# [TASK TO CARRY OUT]
Pull every line that holds the word "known" from the entries.

# [EXERCISE MATERIALS]
• • • •

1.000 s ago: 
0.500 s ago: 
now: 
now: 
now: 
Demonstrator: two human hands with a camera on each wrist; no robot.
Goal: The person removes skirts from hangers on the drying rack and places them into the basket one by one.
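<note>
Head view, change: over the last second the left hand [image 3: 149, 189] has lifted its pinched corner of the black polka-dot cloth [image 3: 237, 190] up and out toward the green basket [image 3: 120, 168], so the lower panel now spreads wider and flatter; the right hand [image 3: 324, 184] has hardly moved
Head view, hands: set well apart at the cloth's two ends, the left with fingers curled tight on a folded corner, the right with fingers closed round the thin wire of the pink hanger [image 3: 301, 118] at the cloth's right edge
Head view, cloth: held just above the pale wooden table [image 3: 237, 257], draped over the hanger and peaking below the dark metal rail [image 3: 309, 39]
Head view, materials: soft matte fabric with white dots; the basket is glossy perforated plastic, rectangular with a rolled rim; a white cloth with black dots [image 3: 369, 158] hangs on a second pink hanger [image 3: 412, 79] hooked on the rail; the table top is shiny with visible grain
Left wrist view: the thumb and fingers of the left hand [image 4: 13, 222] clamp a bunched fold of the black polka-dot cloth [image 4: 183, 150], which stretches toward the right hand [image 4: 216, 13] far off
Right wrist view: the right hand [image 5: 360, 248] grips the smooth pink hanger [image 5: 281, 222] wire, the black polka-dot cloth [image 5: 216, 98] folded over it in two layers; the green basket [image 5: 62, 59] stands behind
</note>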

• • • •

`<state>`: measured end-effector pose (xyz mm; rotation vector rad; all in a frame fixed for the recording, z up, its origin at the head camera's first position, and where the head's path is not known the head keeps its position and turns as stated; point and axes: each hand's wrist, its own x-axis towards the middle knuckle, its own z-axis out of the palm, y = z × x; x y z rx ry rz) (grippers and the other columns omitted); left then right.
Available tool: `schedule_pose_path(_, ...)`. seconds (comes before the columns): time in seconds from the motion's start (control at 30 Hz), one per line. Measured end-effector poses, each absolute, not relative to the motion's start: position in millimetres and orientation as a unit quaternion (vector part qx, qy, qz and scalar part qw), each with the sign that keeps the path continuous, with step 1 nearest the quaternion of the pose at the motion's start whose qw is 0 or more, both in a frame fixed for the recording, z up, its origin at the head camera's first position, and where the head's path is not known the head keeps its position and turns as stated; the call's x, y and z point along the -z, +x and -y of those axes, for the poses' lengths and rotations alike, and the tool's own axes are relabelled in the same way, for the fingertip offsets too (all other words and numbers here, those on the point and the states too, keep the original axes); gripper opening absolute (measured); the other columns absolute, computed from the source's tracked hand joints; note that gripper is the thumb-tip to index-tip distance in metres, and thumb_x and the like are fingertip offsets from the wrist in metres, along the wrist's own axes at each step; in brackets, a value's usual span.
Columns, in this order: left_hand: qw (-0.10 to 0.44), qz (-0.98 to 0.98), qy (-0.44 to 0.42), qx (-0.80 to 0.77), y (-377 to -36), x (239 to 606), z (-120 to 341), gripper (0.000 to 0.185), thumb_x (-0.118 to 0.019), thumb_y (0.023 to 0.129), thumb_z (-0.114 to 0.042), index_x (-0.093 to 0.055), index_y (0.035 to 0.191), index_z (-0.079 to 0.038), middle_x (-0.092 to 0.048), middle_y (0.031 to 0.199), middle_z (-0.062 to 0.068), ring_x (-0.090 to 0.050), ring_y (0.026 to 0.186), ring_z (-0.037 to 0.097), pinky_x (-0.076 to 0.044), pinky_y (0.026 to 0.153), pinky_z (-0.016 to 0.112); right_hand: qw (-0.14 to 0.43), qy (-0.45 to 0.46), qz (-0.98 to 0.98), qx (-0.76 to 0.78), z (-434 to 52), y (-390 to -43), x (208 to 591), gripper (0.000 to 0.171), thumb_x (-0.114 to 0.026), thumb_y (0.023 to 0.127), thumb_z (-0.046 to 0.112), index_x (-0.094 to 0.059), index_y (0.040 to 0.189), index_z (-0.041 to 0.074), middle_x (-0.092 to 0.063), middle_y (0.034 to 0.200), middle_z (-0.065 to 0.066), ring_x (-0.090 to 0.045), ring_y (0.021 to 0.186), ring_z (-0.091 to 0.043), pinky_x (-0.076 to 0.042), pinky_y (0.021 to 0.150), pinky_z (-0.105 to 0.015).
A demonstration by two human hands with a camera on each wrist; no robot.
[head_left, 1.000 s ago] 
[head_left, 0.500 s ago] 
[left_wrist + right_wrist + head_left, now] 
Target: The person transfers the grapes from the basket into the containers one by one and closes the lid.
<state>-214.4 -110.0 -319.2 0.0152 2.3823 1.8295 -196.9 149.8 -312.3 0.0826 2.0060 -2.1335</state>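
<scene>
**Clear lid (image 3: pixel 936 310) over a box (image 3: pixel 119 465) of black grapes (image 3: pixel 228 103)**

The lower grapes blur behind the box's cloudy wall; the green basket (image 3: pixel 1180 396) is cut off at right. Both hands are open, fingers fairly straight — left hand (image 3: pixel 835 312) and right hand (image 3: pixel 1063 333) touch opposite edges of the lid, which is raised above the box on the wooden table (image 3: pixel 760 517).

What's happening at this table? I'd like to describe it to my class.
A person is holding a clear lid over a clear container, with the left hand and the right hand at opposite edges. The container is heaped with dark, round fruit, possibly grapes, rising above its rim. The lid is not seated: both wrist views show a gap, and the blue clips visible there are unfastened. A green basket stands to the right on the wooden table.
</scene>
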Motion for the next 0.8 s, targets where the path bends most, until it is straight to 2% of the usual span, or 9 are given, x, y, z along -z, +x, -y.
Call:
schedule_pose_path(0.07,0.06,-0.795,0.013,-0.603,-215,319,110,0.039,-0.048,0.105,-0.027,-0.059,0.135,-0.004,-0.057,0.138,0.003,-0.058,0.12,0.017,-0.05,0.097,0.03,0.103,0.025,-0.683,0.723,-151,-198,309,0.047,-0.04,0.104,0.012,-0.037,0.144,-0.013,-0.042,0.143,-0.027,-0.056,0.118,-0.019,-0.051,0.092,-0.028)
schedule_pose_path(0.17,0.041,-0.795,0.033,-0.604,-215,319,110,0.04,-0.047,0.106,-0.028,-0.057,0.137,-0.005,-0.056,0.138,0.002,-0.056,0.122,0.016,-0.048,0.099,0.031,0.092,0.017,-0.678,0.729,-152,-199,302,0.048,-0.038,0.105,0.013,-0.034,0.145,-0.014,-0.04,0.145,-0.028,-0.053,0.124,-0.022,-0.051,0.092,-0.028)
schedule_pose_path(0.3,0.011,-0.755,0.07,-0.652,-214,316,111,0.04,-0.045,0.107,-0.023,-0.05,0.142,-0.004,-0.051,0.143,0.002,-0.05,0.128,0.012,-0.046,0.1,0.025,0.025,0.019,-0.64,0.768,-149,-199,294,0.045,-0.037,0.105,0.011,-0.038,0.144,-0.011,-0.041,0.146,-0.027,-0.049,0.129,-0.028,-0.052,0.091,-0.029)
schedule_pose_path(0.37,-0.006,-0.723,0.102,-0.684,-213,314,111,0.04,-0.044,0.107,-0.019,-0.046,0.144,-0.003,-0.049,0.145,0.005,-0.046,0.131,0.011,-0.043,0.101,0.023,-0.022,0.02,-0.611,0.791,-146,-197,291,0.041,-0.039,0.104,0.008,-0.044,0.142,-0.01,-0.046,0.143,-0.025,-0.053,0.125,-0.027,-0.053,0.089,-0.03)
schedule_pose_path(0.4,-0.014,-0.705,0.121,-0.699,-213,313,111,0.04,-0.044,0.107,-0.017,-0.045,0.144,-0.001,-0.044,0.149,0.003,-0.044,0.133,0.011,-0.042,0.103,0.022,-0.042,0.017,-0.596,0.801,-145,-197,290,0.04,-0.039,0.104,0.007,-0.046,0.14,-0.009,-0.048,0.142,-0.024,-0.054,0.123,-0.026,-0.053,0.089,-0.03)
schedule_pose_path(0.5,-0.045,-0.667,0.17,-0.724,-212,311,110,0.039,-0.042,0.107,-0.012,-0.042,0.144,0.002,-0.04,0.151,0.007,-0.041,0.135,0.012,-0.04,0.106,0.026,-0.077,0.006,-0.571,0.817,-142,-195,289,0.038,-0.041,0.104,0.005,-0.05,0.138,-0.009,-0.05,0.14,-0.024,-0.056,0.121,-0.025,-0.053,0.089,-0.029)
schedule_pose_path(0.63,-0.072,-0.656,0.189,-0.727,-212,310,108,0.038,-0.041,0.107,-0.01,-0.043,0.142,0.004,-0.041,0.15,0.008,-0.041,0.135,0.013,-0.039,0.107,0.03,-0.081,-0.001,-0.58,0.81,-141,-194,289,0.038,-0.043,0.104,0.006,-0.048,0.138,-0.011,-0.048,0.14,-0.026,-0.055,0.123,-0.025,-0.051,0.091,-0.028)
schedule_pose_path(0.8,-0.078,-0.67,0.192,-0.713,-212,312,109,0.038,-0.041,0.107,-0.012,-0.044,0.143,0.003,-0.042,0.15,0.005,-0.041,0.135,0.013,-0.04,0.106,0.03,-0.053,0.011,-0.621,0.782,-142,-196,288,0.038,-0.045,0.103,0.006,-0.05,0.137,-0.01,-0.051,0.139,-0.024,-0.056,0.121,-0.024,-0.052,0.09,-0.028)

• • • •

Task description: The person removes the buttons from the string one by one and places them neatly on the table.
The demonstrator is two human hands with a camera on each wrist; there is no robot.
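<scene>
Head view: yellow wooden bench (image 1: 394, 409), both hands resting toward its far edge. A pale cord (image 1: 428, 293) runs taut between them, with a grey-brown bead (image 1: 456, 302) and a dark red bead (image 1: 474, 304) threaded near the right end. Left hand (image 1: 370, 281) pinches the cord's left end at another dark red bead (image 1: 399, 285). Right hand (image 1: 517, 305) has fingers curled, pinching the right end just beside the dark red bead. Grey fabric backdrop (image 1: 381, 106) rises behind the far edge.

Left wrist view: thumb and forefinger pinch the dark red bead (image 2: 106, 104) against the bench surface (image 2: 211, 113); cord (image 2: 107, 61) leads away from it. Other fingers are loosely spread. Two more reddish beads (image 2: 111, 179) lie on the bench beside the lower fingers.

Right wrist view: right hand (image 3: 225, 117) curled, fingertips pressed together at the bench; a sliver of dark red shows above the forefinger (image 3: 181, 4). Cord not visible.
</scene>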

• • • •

# [SOLUTION FOR THIS EXERCISE]
`<state>`: measured end-effector pose (xyz mm; rotation vector rad; all in a frame fixed for the recording, z up, its origin at the head camera's first position, and where the head's path is not known the head keeps its position and turns as stated; point and axes: each hand's wrist, its own x-axis towards the middle knuckle, its own z-axis out of the palm, y = z × x; x y z rx ry rz) (grippers and the other columns omitted); left then right.
Available tool: `schedule_pose_path(_, ...)`. seconds (comes before the columns): time in seconds from the motion's start (control at 30 Hz), one per line. Measured end-effector poses, each absolute, not relative to the motion's start: position in millimetres and orientation as a unit quaternion (vector part qx, qy, qz and scalar part qw), each with the sign that keeps the path continuous, with step 1 nearest the quaternion of the pose at the motion's start whose qw is 0 or more, both in a frame fixed for the recording, z up, its origin at the head camera's first position, and where the head's path is not known the head keeps its position and turns as stated; the call's x, y and z point along the -z, +x and -y of those axes, for the poses' lengths and rotations alike, and the tool's own axes are relabelled in the same way, for the fingertip offsets too (all other words and numbers here, those on the point and the states too, keep the original axes); gripper opening absolute (measured); the other columns absolute, computed from the source's tracked hand joints; note that gripper is the thumb-tip to index-tip distance in metres, and thumb_x and the like are fingertip offsets from the wrist in metres, along the wrist's own axes at each step; in brackets, a value's usual span.

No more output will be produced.